▸ What to work on: Only the number should be given: how many lines below contain "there".

*** Opening Supplied data ***

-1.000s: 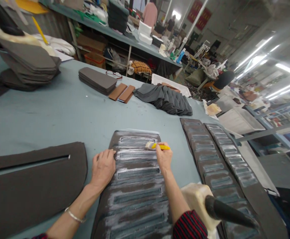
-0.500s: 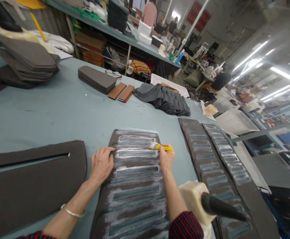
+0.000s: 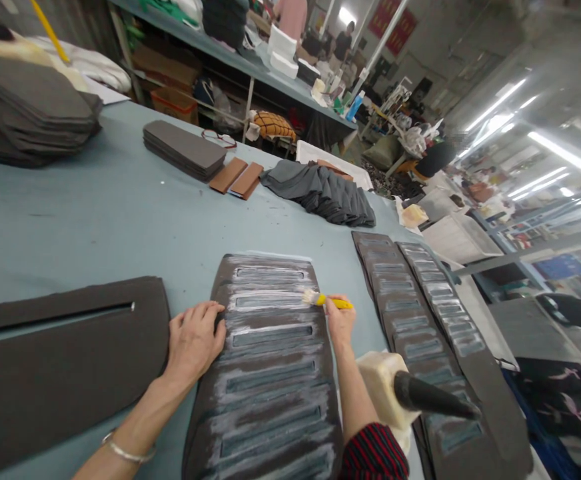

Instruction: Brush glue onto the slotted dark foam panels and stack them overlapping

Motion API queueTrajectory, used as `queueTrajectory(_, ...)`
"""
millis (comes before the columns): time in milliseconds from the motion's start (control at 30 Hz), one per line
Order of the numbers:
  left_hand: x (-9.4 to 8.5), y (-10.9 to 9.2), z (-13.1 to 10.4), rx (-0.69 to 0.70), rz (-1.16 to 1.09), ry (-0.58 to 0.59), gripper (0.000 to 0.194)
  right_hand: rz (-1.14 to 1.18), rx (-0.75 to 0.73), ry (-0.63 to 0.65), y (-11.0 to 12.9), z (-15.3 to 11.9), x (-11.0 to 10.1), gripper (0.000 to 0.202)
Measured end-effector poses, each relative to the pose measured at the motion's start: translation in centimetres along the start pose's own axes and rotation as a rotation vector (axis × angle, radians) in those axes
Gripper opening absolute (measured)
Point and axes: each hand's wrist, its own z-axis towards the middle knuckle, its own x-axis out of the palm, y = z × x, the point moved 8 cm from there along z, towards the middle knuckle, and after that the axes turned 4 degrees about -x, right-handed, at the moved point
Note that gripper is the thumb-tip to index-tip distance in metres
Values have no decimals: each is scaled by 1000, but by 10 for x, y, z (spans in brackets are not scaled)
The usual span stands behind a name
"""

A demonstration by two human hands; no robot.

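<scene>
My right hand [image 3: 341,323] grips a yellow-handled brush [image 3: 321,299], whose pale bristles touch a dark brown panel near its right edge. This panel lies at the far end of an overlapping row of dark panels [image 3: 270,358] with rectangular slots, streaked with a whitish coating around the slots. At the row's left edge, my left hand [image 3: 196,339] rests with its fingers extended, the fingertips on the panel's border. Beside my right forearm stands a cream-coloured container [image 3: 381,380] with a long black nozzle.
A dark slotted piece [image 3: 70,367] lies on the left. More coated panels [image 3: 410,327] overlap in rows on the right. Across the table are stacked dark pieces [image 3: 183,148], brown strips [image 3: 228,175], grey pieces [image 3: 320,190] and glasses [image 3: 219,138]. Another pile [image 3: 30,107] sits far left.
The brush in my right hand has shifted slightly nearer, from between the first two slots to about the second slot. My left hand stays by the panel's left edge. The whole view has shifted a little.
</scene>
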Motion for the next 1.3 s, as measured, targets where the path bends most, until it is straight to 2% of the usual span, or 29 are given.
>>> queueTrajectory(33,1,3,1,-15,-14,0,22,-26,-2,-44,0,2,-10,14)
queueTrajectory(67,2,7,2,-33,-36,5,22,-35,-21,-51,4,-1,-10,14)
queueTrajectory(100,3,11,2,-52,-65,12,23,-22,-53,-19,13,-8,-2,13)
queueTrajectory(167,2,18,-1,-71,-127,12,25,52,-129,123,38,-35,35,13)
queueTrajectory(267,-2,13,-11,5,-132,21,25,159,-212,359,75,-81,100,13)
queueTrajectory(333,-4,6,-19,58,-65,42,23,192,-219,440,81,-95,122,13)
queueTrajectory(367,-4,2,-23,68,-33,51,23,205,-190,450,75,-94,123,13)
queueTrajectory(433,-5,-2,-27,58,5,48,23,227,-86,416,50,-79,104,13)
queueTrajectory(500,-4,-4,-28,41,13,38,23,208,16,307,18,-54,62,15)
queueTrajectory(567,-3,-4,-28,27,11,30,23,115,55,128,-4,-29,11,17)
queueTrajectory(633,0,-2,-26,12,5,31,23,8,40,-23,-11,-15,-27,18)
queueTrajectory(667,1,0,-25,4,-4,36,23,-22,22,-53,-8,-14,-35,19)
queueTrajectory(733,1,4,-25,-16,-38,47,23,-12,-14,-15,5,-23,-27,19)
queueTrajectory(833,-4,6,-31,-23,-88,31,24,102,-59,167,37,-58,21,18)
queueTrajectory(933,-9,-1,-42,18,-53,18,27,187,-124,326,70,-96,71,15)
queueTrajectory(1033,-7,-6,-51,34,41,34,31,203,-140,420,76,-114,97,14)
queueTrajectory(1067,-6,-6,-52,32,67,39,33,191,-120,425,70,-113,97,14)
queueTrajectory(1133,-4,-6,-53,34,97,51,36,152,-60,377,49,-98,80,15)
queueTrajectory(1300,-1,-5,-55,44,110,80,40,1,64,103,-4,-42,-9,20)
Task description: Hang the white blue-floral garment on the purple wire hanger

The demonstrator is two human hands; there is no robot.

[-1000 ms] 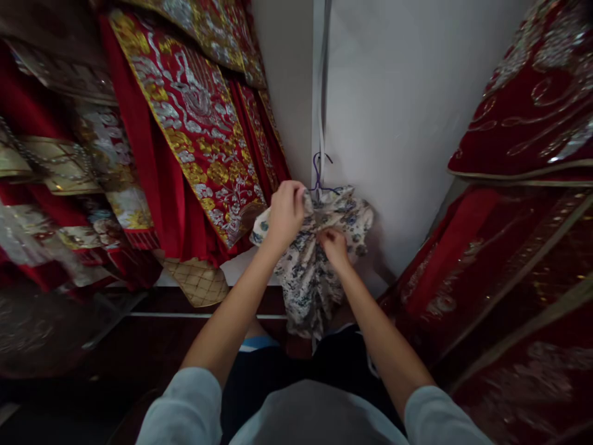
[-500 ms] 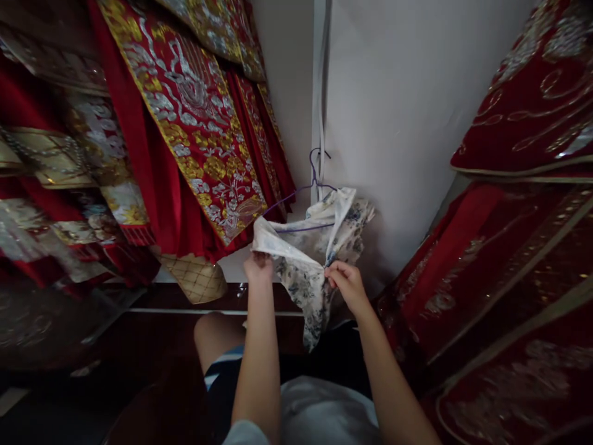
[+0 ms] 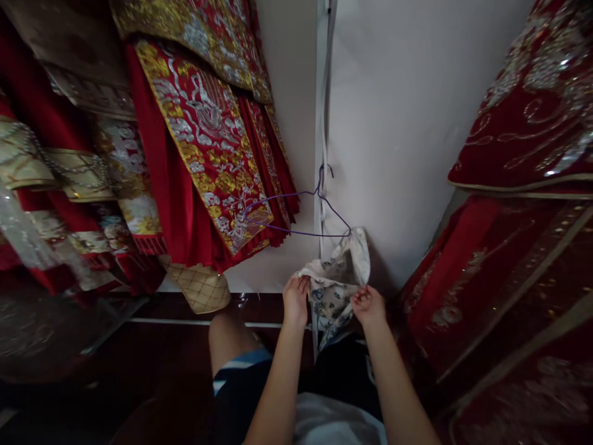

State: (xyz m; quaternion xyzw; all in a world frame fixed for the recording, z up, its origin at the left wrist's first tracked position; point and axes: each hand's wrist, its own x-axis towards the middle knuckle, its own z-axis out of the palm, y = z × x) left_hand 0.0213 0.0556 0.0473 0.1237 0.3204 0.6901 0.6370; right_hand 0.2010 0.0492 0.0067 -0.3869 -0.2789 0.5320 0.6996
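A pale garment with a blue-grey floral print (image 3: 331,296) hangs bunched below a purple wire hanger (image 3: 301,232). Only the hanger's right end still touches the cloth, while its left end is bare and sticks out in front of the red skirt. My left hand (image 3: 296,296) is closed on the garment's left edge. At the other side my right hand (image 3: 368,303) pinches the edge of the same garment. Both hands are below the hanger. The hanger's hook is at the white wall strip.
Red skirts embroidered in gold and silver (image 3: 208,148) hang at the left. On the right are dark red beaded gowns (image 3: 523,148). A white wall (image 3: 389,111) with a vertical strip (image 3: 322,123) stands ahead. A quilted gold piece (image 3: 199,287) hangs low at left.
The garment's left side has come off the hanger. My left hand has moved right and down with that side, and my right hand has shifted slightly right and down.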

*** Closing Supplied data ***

▸ Reply to the task: 2